Gary Whitehead
This article relies largely or entirely on a single source. (March 2019) |
Gary Joseph Whitehead (born March 23, 1965 in Pawtucket, Rhode Island) is an American poet. He is the author of four books of poetry: Strange What Rises (Terrapin Books, 2019) A Glossary of Chickens (Princeton University Press, 2013) Measuring Cubits while the Thunder Claps (David Robert Books, 2008) and The Velocity of Dust (Salmon Poetry, 2004). His work has appeared in journals, magazines and newspapers and most notably in The New Yorker and Poetry.
His awards include a New York Foundation for the Arts Individual Artist Fellowship in Poetry, a Pearl Hogrefe Fellowship at Iowa State University, the Anne Halley Prize from The Massachusetts Review, and a Princeton University Distinguished Secondary School Teaching Award in 2003.[1] He has held artist residencies at Blue Mountain Center, Mesa Refuge, Marble House Project, and the Heinrich Böll cottage in Ireland. In 2004, he was the recipient of the PEN Northwest Margery Davis Boyden Wilderness Writing Residency Award, and spent April though October, 2005 in a secluded cabin in the wilderness of southwestern Oregon.
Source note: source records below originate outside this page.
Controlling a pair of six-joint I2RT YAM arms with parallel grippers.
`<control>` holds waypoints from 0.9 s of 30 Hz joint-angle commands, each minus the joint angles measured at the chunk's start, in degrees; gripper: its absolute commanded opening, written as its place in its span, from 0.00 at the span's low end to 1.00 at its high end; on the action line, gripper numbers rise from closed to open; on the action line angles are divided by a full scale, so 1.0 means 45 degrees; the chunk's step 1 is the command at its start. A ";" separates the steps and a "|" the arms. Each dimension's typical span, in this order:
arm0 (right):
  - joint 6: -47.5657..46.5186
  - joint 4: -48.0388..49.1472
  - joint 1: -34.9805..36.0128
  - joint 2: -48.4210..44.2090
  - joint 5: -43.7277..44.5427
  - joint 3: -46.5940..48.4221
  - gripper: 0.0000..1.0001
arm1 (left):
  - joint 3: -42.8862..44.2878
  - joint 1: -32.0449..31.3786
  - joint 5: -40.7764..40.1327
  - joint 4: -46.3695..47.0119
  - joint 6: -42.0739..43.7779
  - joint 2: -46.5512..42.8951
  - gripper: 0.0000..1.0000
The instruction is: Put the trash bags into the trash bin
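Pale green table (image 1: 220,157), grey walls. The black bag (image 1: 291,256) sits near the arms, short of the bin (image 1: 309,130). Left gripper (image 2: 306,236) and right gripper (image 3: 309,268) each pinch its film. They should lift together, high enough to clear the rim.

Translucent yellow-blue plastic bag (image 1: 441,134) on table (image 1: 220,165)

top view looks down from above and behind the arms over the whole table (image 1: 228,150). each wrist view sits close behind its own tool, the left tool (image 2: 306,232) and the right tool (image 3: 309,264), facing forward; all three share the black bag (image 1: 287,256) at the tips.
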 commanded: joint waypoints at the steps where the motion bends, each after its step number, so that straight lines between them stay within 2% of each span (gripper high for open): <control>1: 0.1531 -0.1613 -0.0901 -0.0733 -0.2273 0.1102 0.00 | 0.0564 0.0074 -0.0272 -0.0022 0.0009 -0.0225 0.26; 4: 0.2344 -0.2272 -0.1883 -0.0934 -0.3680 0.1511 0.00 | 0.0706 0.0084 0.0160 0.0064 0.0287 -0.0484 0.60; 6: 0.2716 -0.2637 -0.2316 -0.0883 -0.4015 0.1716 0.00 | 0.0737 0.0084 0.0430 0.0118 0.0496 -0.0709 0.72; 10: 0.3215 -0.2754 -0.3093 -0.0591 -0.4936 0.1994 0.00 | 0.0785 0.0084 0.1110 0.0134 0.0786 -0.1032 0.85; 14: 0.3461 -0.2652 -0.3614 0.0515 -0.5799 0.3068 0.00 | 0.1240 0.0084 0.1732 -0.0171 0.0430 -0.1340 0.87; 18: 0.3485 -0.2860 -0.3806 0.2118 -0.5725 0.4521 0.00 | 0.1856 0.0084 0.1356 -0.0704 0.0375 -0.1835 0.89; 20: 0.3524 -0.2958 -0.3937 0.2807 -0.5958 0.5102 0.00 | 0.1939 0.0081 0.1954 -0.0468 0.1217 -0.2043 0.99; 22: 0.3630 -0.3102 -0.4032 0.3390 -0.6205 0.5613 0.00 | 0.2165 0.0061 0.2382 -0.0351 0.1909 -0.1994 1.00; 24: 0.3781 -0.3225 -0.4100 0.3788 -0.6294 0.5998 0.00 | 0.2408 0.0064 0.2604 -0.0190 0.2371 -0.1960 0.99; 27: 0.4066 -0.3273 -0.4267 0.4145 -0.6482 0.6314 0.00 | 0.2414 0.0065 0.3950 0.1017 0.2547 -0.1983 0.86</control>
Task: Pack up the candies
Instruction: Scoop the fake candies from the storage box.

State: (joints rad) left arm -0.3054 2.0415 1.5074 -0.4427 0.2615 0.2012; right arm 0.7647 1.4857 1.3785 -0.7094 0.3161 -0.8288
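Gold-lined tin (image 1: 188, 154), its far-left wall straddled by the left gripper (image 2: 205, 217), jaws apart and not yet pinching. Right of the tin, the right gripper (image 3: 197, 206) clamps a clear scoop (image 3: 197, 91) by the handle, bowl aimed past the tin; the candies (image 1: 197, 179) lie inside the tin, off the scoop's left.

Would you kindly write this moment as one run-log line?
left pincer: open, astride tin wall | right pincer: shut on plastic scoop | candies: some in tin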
Well known for his poetry, Whitehead is also a crossword constructor whose puzzles have appeared in The New York Sun, USA Today, the Los Angeles Times, and The New York Times. He teaches English and creative writing at the National Blue Ribbon School of Tenafly High School in Tenafly, New Jersey.
Bibliography[]
This list is incomplete; you can help by . (December 2015) |
Poetry[]
- Collections
- The Velocity of Dust (Salmon Poetry, 2004)
- Measuring Cubits while the Thunder Claps (David Robert Books, 2008)
- A Glossary of Chickens (Princeton University Press, 2013)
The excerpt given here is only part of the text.